At 2 to 3 months of gestation, blood and urine tests are quite reliable.

5. Bloated abdomen

A bloated tummy is one of the indicators of pregnancy in horses, just like it is in people, but the problem with this sign is that it typically appears as late as 11 months into the pregnancy. Even though it would be a sure sign, it wouldn’t show up until your mare was fairly far along in her pregnancy.

6. Rectal examination

A veterinarian performs the rectal exam. He would place his hand in the rectum to feel the uterus, the little sac that houses the ovaries and the foal. As early as 15 to 19 days into the pregnancy, this can provide a solid indication of whether the mare is pregnant or not.

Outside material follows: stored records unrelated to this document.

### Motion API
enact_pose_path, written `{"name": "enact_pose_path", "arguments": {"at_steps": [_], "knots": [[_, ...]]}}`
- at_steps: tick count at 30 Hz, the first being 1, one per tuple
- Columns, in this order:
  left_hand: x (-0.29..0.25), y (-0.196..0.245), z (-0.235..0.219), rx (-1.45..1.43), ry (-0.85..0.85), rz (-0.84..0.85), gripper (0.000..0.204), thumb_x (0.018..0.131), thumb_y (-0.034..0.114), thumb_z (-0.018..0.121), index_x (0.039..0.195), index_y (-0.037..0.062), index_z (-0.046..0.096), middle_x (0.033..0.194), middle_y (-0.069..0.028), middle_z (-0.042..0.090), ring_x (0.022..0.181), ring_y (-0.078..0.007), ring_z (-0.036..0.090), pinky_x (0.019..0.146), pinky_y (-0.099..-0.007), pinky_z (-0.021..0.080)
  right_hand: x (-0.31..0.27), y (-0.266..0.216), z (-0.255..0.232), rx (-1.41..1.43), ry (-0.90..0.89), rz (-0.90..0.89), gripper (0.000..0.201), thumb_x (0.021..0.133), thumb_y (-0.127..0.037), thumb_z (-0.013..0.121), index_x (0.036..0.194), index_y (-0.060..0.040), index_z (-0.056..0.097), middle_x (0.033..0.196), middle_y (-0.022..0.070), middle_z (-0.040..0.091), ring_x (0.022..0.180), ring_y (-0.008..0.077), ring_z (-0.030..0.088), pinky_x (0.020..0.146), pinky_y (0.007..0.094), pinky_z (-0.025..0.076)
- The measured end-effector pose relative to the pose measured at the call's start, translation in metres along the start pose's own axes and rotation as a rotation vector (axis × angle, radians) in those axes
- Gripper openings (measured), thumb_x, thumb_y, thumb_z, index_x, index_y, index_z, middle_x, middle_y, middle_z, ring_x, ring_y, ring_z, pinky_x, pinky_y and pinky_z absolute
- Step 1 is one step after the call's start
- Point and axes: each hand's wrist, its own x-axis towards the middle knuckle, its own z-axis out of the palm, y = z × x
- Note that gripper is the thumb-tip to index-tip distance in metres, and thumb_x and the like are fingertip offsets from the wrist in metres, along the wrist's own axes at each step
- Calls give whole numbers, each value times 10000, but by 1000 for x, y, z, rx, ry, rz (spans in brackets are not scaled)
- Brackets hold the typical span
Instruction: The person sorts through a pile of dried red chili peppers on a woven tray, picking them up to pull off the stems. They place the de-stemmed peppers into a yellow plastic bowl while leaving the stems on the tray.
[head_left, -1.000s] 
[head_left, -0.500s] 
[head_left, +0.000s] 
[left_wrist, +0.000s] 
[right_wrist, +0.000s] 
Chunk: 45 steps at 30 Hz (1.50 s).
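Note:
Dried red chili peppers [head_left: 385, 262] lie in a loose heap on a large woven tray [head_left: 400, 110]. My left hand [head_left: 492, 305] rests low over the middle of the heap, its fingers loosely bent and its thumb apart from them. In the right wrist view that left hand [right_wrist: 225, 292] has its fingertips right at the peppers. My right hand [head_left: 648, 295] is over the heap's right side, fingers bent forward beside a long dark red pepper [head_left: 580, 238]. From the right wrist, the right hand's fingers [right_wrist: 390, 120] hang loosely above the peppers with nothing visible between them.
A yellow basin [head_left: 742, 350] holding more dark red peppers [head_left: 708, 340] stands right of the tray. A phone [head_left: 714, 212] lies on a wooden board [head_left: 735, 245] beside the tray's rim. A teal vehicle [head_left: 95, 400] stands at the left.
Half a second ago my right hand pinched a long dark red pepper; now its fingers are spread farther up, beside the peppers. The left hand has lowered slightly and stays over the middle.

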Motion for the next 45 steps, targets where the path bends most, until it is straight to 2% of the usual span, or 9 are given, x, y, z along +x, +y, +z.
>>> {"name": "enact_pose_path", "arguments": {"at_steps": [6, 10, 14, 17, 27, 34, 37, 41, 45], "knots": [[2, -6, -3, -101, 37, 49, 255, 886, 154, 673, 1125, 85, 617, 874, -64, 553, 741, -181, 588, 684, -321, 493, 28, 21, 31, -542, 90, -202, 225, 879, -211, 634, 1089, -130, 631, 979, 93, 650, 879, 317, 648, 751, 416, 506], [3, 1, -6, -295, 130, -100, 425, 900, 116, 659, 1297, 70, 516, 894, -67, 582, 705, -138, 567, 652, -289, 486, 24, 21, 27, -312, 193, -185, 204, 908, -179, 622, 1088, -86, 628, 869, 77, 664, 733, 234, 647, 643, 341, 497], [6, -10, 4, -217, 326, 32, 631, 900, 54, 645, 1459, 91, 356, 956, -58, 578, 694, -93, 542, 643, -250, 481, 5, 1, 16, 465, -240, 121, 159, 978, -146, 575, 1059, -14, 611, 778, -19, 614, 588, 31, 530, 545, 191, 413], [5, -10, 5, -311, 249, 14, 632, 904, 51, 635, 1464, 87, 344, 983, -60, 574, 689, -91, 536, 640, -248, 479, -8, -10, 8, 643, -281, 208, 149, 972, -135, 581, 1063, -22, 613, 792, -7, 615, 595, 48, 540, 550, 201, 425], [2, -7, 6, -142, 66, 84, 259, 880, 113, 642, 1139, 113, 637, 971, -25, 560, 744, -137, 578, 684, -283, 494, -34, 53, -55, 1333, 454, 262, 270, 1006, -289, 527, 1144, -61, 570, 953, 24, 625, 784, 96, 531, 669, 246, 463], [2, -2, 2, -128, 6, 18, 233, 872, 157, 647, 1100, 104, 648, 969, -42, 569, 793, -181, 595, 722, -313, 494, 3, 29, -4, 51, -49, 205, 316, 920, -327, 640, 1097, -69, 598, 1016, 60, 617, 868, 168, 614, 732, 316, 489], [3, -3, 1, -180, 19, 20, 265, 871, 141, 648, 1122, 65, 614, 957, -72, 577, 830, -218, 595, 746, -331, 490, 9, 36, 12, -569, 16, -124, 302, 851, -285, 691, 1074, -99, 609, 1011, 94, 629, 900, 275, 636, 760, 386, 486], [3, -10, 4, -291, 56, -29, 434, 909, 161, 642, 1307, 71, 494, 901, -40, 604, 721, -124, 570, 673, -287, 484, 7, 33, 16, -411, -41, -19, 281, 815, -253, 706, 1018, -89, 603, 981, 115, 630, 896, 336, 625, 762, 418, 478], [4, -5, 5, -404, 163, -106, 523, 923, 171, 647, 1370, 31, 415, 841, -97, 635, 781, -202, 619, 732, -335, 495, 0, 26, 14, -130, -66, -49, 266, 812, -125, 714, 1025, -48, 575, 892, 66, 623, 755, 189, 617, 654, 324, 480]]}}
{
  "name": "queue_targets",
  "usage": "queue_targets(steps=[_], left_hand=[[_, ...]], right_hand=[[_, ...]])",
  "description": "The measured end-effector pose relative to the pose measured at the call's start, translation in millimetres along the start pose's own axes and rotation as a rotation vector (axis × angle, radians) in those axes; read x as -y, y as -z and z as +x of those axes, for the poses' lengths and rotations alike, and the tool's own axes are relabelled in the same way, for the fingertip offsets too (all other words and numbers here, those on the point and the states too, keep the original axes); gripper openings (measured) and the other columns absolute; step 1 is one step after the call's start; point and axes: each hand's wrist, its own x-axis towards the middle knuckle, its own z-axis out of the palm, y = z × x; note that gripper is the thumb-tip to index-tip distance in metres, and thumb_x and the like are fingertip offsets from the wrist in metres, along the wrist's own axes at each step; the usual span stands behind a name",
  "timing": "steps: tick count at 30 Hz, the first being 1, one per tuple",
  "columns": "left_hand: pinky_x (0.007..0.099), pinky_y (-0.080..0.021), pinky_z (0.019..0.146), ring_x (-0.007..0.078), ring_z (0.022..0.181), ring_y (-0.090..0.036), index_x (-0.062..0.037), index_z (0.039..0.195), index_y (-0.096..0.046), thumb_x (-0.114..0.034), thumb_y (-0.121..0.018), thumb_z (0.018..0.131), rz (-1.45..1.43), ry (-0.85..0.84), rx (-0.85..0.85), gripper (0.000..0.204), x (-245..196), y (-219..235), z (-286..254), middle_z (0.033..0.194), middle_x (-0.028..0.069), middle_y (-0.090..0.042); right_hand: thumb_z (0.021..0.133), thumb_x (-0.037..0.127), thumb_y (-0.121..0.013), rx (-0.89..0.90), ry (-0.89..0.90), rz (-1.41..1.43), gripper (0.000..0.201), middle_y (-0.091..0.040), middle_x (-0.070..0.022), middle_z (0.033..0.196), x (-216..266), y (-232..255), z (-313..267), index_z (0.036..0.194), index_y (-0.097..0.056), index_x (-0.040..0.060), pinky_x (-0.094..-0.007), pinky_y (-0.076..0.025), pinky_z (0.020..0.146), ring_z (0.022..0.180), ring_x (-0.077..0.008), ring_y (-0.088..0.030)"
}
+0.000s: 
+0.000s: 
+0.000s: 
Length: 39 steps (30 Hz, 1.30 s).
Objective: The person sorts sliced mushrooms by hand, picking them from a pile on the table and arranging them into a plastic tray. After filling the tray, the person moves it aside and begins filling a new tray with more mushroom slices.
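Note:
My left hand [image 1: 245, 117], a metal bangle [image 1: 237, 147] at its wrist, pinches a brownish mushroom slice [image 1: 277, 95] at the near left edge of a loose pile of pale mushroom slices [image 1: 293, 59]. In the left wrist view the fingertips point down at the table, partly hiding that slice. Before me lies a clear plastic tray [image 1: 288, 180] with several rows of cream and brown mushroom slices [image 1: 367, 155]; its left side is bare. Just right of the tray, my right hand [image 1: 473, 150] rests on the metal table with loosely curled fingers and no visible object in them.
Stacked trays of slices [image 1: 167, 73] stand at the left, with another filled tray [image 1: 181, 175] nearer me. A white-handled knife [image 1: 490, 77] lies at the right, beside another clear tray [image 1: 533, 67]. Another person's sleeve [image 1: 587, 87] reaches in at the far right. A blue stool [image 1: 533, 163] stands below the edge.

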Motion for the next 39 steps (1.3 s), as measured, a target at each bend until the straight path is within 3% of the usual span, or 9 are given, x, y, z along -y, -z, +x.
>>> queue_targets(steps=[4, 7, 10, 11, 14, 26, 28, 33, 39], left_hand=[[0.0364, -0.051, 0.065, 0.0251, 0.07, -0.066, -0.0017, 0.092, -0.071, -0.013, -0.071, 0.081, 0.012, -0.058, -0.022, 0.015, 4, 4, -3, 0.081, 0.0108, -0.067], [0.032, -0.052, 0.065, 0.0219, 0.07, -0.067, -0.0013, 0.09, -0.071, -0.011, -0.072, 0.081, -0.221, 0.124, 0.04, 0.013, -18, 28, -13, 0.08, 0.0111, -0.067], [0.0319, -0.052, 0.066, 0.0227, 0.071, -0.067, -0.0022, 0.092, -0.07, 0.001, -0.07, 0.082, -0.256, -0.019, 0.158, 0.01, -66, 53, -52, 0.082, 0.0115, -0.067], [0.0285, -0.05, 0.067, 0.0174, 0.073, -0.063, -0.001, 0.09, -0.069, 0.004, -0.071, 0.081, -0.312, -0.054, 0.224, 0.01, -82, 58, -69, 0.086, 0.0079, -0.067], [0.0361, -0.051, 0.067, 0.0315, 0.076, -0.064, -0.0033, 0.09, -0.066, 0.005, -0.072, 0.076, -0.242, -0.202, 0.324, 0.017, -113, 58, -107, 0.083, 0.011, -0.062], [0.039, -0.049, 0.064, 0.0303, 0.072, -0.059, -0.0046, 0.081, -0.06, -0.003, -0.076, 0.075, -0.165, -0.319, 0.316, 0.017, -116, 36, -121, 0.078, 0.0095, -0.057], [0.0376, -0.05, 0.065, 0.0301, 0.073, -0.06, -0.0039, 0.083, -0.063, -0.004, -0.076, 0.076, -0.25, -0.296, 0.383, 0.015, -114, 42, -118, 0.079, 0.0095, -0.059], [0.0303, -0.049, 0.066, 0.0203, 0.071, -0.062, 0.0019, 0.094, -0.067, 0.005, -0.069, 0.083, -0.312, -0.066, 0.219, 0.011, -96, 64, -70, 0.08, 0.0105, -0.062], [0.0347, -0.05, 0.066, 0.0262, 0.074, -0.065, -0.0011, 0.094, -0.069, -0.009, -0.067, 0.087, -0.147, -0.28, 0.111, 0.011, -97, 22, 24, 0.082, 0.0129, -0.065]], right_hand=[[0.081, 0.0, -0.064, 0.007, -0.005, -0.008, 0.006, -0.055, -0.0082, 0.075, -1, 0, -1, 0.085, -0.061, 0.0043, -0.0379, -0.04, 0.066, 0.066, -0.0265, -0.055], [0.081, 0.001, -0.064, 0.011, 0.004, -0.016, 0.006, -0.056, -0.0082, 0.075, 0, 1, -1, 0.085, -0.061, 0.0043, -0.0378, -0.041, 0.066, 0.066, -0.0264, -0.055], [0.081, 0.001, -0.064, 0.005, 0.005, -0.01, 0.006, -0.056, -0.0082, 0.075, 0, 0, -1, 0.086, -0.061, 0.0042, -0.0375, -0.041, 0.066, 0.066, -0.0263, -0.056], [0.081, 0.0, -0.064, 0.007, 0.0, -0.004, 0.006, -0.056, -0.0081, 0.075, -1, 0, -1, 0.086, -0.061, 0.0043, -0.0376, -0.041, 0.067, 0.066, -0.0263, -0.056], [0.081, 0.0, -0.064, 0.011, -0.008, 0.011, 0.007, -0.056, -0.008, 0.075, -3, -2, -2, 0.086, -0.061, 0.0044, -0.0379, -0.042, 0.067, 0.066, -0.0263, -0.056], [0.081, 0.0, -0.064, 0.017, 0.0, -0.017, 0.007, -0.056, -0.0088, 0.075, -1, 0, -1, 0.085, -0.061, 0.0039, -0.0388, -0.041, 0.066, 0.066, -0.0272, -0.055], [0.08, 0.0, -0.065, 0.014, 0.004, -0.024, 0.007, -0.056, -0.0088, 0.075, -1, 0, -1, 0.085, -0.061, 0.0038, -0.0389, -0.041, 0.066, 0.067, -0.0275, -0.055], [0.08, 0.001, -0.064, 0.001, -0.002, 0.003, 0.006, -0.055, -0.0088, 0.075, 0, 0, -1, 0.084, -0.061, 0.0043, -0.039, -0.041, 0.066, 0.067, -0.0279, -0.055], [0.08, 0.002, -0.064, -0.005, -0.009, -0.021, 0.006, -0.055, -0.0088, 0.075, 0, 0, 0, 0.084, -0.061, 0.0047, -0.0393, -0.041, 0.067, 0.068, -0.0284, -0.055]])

But a lot of knowledge is needed.

7. Ultrasound

An ultrasound is the most reliable test to determine whether a mare is pregnant. In horses, it can be done between 55 and 70 days into the pregnancy. To obtain an accurate image of the uterus and amniotic sac, an ultrasound probe is inserted into the mare’s rectum. You can hear the foal’s heartbeat during this test as well.